HEALTH – Aged care – Residential care recipient – Fees and charges payable to approved aged care service provider – Assessment of value of applicant’s assets – Where applicant’s interest in a property as a joint tenant treated as an assessable asset – Where applicant did not make any financial contributions in respect of the property – Consideration of family arrangement/agreement – Intention that applicant would have legal and beneficial interest in property – Decision under review varied.

LEGISLATION

Aged Care Act 1997, subss 44-26A(6) and (9), s 44-26C and Chapter 3A

Subsidy Principles 2014, subs 47(2)

REASONS FOR DECISION

Deputy President K Bean

8 November 2016

  1. The applicant, Mr May, is currently 85 years old.  Before entering residential care in February 2015, he lived with his daughter, Mrs Mesalic, and her husband in a property at Paralowie (the property).  On 17 December 2014, Mr May lodged with Centrelink a Request for a Combined Assets and Income Assessment.  In response to that request, a determination was made on 18 December 2014.[1]
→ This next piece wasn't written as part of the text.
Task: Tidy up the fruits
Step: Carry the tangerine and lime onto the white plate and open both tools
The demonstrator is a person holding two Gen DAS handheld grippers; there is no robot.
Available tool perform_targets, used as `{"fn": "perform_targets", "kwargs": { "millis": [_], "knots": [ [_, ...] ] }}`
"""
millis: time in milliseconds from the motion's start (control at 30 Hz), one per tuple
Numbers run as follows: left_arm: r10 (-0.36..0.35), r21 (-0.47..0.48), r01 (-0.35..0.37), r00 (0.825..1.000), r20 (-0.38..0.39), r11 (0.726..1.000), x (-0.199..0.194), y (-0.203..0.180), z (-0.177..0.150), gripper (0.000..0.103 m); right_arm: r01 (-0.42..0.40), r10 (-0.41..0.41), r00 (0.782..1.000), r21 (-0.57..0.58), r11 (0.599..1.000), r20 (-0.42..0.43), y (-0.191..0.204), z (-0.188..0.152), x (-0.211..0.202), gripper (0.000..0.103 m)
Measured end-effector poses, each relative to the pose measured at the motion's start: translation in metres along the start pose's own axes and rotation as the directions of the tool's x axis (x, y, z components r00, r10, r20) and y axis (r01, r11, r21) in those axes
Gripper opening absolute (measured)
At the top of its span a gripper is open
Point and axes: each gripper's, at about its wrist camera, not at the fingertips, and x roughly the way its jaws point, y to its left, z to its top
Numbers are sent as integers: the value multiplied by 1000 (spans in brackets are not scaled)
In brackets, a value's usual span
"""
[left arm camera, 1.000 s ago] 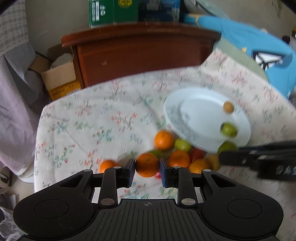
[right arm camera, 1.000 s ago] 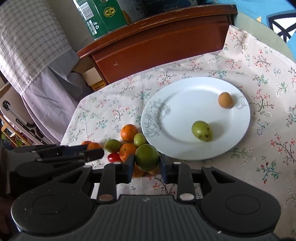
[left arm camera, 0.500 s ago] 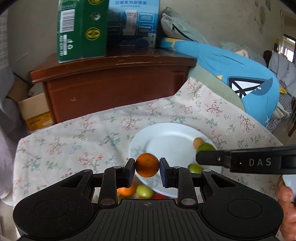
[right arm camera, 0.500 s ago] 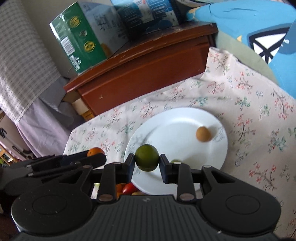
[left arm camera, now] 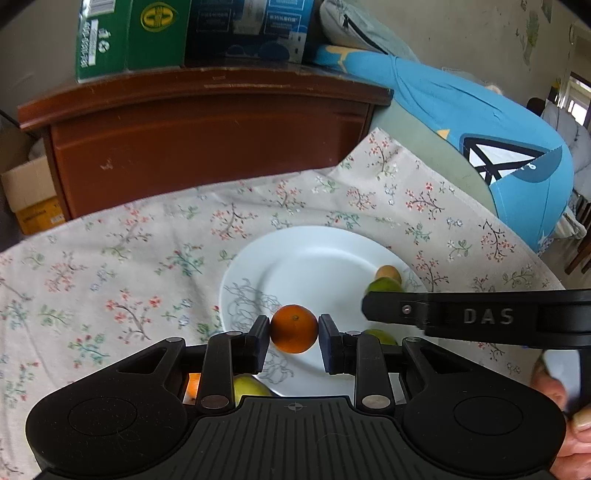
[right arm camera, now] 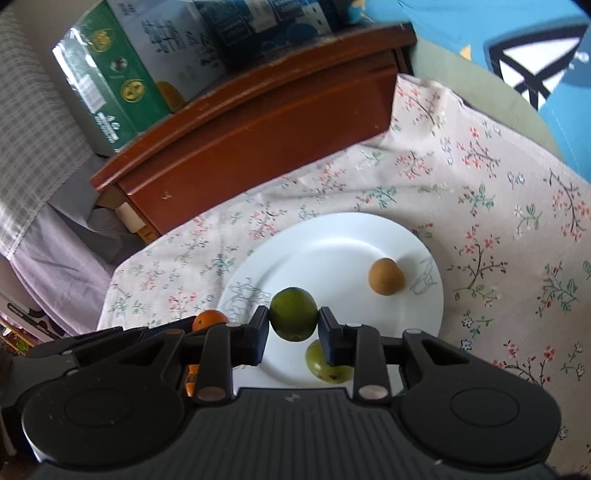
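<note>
We look across a table under a floral cloth (left arm camera: 110, 266), with a brown wooden cabinet (left arm camera: 207, 136) behind it.

Nearest to us, the left gripper (left arm camera: 294, 334) is clamped on an orange (left arm camera: 294, 333), both pads pressed to its sides, and it hangs above the near part of the white plate (left arm camera: 306, 266). Under its frame we glimpse a pale green fruit (left arm camera: 247, 386) and a sliver of another orange one, both on the cloth beside the plate's near rim. The right gripper (right arm camera: 293, 325) grips a dark green fruit (right arm camera: 293, 314) the same way, also over the plate's near part. In the left view that gripper crosses from the right as a black bar, with a hand (left arm camera: 569, 417) at the edge.

The plate sits on the cloth and holds two loose fruits. A green one (right arm camera: 327, 365) lies near the front rim, partly hidden by the right gripper's finger. A small brown one (right arm camera: 385, 276) rests farther back toward the right, well apart from it. The rest of the plate is bare white with a grey line drawing at its left side.

Beyond the plate the cloth runs to the cabinet. On the cabinet stand a green box (right arm camera: 110, 81) and a blue box (left arm camera: 251, 29), side by side. A blue cushion (left arm camera: 498, 147) lies to the right.
</note>
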Motion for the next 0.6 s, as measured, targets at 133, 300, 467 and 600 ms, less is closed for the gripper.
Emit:
{"fn": "perform_targets", "kwargs": {
  "millis": [133, 300, 467, 600],
  "knots": [
    [-1, -2, 1, 1000, -19, 1000, 10, -2, -1, 26, 7, -6, 1000, 27, 1000, -19, -7, 1, 9, 29],
    [-3, -9, 3, 999, -39, 1000, 19, -2, -3, 26, 13, -12, 1000, 46, 999, -24, -12, 2, 15, 29],
    [-2, -16, 2, 1000, -31, 1000, 16, -3, -2, 29, 21, -19, 1000, 77, 997, -15, -17, 2, 16, 32],
    [20, -20, -19, 1000, 12, 1000, 3, -2, 5, 55, 5, -6, 1000, 98, 995, 9, -19, 6, 10, 33]
  ]
}}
    [1]     Exhibit 1, T12/170.

  2. As Mr May was listed as one of four joint tenants of the property, the delegate who made that determination decided that the value of Mr May’s interest in the property should be included in his assets for the purpose of the assessment.

  3. Mrs Mesalic, acting under power of attorney, subsequently requested a review of that determination.  

  4. On 20 January 2015, the original decision was affirmed by an Authorised Review Officer (ARO),[2] and on 2 February 2015, Mrs Mesalic lodged an application for review with the Tribunal.

    [2]     Exhibit 1, T2/3.

    STATUTORY FRAMEWORK

  5. Although it is not expressly stated in the original determination or the ARO’s decision, I have inferred that both decision-makers were exercising the power conferred by s 44-26C of the Aged Care Act 1997 (the Act), which requires the relevant Department[3] to determine the value of a person’s assets for the purposes of that Act at a particular point in time when requested to do so.  It relevantly provides:

    [3]     At that time, the responsible Department was the Department of Human Services.  However, it is currently the Department of Health.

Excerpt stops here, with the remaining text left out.